Class 12 Maths Chapter 9 Differential Equations – Exercise 9.5 NCERT Solutions

Introduction

Exercise 9.5 focuses on solving first‑order linear differential equations using the integrating factor method. Students practice applying the standard formula, computing integrating factors, and finding both general and particular solutions.
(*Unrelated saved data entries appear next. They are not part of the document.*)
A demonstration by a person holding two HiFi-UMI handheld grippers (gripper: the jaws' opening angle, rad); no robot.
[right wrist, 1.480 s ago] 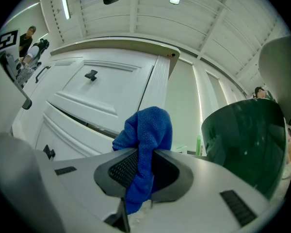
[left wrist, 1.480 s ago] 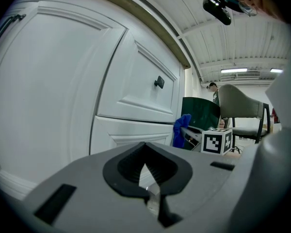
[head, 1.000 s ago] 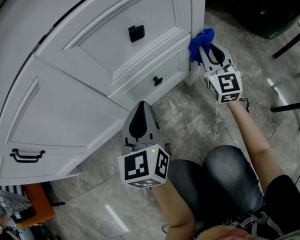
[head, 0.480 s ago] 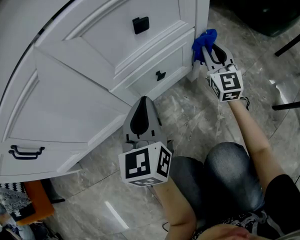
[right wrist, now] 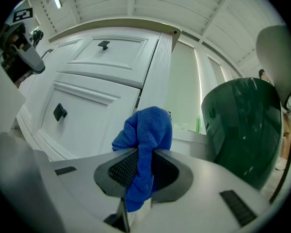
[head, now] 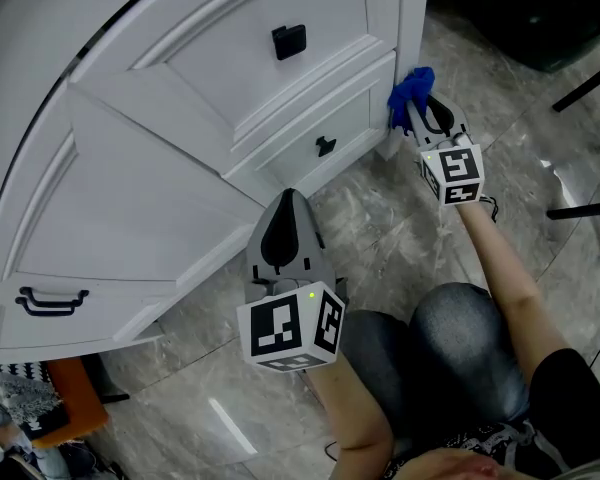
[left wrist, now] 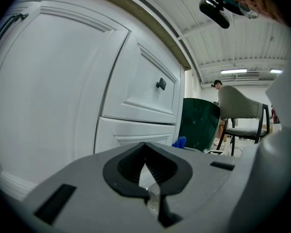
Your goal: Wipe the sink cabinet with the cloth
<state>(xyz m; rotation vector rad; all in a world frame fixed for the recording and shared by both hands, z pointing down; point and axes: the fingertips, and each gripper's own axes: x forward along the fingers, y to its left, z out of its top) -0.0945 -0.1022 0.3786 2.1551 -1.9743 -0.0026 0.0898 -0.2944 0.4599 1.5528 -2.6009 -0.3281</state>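
Note:
The white sink cabinet [head: 180, 118] fills the upper left of the head view, with two drawers and black knobs. My right gripper [head: 416, 111] is shut on a blue cloth [head: 410, 90], which is pressed against the cabinet's right corner post near the floor. In the right gripper view the blue cloth [right wrist: 144, 144] bunches up between the jaws, in front of the white post [right wrist: 157, 76]. My left gripper [head: 288, 220] hovers low beside the cabinet's door, shut and holding nothing; its jaws meet in the left gripper view [left wrist: 145, 155].
A dark green bin [right wrist: 242, 125] stands right of the cabinet. A black handle [head: 50, 306] sits on the cabinet's door at lower left. Black chair legs [head: 580, 208] cross the marble floor at right. The person's knees [head: 460, 358] are below.
My right gripper with the blue cloth has slid slightly down along the corner post. The left gripper has stayed in place.

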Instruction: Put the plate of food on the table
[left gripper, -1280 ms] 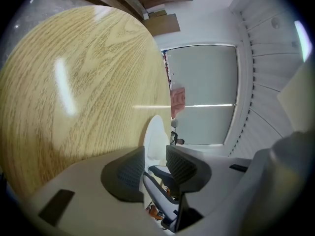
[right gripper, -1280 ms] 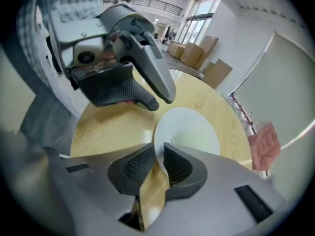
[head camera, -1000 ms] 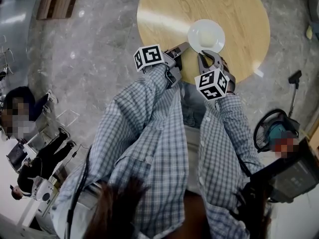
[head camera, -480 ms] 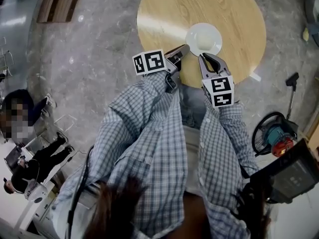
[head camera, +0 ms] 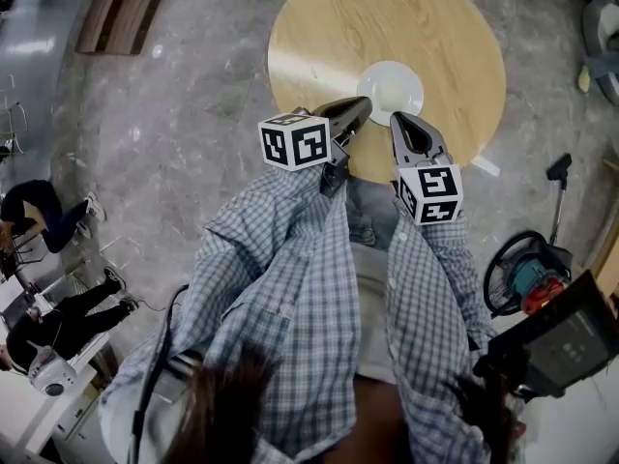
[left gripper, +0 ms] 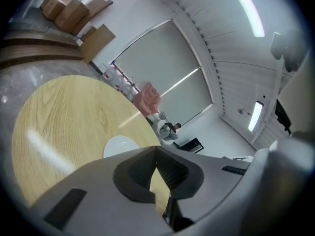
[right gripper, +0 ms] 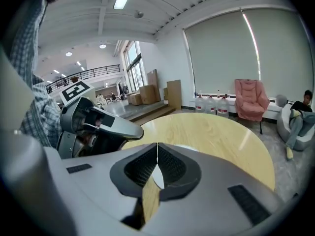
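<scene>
White plate (head camera: pixel 390 87) sits on the round wooden desk (head camera: pixel 435 27), toward its near edge. Left tongs (head camera: pixel 360 107) jaws have just closed tip to tip, nothing between. Right tongs (head camera: pixel 399 121) jaws also together, empty. The 2 tongs hang near the plate's rim, off it

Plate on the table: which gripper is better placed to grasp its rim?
Probably right gripper: the plate lies straight ahead of its shut jaws. The left gripper has just closed its jaws on nothing and points past the plate's side.
</scene>
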The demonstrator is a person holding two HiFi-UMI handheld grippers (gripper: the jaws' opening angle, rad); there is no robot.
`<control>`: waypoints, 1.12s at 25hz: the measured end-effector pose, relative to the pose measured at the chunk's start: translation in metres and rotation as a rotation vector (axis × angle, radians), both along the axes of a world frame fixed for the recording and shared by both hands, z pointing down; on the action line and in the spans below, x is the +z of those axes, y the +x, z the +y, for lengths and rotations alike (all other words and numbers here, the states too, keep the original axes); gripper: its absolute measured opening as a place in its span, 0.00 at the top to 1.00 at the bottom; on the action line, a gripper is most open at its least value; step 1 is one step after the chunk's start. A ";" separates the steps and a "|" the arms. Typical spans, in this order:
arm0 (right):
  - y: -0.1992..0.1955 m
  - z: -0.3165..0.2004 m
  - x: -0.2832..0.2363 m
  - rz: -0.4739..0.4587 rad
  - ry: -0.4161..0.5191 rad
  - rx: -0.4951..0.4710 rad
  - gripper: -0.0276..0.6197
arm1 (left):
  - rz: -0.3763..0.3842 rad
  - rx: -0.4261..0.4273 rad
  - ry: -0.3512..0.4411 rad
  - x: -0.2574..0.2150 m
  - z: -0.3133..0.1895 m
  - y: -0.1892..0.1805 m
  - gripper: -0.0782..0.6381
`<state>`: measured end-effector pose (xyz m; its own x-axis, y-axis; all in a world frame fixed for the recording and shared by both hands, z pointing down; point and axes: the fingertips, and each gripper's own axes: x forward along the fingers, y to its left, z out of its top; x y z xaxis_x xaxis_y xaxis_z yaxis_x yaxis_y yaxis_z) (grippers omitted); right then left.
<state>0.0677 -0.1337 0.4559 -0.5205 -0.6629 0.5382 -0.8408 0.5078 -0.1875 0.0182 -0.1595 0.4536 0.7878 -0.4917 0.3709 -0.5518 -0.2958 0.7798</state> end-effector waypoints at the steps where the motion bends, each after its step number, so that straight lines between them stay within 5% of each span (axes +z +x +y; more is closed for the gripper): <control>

This exercise is crucial for applications in physics, chemistry, biology, and economics.

Formula Used

A first‑order linear differential equation is of the form:

$$\frac{dy}{dx}+Py=Q$$

Integrating Factor (IF):

$$IF=e^{\int Pdx}$$

Solution:

$$y\cdot IF=\int Q\cdot IFdx+C$$

Students Frequently Make Mistakes

• Forgetting to compute the integrating factor correctly.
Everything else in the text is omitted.